* PROBLEM REQUIREMENTS
Below are records. Copy every line with "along" in it.

* SUPPLIED INFORMATION
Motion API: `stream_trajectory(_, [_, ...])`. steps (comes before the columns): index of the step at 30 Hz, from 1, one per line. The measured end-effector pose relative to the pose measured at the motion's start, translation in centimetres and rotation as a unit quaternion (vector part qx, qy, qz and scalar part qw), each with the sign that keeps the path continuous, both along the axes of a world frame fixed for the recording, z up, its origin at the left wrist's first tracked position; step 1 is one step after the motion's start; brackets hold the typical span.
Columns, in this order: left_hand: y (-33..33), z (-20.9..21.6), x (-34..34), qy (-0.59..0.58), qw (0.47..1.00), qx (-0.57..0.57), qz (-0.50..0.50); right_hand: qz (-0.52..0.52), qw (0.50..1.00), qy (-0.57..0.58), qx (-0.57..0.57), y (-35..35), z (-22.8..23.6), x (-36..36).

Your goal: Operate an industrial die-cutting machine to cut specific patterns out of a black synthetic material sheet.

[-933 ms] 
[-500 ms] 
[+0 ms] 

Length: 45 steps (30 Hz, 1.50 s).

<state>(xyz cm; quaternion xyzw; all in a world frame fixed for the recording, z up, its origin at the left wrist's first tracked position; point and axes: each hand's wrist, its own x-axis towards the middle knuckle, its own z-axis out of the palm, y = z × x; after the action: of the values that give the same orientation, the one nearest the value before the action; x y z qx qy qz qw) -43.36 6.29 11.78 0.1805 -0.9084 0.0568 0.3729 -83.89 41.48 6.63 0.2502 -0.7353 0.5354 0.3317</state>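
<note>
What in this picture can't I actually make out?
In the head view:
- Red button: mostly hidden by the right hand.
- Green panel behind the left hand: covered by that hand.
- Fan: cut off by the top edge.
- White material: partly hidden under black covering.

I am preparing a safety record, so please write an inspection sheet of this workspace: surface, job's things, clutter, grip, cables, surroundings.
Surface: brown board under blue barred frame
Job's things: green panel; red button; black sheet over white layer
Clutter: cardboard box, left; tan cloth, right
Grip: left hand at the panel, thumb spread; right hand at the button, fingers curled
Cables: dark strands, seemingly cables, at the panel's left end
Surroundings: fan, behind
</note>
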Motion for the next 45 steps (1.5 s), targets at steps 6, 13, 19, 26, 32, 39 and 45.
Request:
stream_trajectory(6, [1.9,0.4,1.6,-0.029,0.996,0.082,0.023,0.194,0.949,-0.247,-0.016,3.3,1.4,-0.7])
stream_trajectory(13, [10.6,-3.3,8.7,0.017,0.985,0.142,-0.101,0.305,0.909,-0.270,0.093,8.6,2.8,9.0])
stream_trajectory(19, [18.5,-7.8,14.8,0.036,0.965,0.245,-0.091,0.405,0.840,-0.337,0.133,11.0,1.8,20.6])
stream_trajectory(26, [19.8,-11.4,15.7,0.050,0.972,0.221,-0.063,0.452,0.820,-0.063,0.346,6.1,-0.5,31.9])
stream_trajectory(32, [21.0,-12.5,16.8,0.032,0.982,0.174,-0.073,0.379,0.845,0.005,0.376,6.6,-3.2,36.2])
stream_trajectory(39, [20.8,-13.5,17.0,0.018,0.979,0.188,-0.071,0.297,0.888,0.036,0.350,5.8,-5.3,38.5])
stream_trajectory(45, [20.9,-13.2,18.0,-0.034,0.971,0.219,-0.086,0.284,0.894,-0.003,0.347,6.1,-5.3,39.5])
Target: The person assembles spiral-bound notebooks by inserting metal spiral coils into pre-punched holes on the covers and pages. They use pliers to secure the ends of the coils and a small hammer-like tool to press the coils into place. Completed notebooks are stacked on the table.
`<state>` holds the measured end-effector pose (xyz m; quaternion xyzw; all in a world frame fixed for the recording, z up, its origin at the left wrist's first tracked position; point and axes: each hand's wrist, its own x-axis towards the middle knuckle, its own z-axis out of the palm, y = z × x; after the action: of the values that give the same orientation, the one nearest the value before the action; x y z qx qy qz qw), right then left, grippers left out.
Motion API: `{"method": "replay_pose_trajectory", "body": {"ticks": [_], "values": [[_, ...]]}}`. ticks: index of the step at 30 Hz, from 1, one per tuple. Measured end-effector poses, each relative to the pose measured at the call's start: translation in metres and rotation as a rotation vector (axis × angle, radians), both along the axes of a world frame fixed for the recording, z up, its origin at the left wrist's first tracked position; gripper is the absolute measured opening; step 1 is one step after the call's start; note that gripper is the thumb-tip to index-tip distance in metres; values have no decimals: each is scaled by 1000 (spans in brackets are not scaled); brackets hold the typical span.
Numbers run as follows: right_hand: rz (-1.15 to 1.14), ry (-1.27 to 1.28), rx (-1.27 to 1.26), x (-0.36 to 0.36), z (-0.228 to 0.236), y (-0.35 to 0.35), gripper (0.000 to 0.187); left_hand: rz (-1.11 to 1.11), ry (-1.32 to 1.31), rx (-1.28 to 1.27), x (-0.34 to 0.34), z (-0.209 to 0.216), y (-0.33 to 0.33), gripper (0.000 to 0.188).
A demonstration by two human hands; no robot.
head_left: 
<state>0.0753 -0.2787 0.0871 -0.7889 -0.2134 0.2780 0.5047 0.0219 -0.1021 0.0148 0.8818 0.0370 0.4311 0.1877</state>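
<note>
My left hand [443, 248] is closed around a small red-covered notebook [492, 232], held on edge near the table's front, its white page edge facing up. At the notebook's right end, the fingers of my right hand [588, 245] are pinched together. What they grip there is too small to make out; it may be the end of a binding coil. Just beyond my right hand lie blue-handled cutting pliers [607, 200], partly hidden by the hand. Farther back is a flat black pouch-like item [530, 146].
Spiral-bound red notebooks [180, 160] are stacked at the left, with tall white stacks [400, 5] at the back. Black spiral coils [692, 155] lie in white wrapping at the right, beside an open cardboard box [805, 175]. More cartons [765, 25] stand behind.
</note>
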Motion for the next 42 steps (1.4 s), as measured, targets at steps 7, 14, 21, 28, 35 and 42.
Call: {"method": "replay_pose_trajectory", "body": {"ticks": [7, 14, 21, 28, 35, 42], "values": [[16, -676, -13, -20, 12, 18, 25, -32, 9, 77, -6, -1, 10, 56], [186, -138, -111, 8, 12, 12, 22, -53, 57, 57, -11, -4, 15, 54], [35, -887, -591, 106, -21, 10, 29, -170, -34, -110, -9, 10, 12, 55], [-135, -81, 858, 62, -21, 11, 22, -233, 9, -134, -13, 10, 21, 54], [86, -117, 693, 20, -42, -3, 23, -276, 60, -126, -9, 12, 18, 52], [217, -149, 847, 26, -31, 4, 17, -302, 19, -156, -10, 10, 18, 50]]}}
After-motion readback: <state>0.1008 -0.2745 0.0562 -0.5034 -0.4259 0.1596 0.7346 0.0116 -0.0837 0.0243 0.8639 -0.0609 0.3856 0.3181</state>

* REPLY
Motion API: `stream_trajectory(_, [_, ...])`. steps (comes before the columns): index of the step at 30 Hz, from 1, one per line. The measured end-effector pose relative to the pose measured at the motion's start, translation in centimetres and rotation as a unit quaternion (vector part qx, qy, qz and scalar part qw), each with the sign that keeps the path continuous, both along the axes of a world frame fixed for the recording, z up, its origin at the left wrist's first tracked position; step 1 is one step after the motion's start; brackets hold the typical span.
Motion API: `{"method": "replay_pose_trajectory", "body": {"ticks": [_], "values": [[_, ...]]}}`. ticks: index of the step at 30 Hz, from 1, one per tuple. Measured end-effector poses, each relative to the pose measured at the call's start: translation in metres and rotation as a rotation vector (axis × angle, radians), both along the axes of a world frame fixed for the recording, z up, its origin at the left wrist's first tracked position; gripper is the absolute measured opening; step 1 is one step after the call's start; note that gripper is the thumb-tip to index-tip distance in metres; values have no decimals: each is scaled by 1000 (spans in brackets are not scaled); brackets hold the typical span.

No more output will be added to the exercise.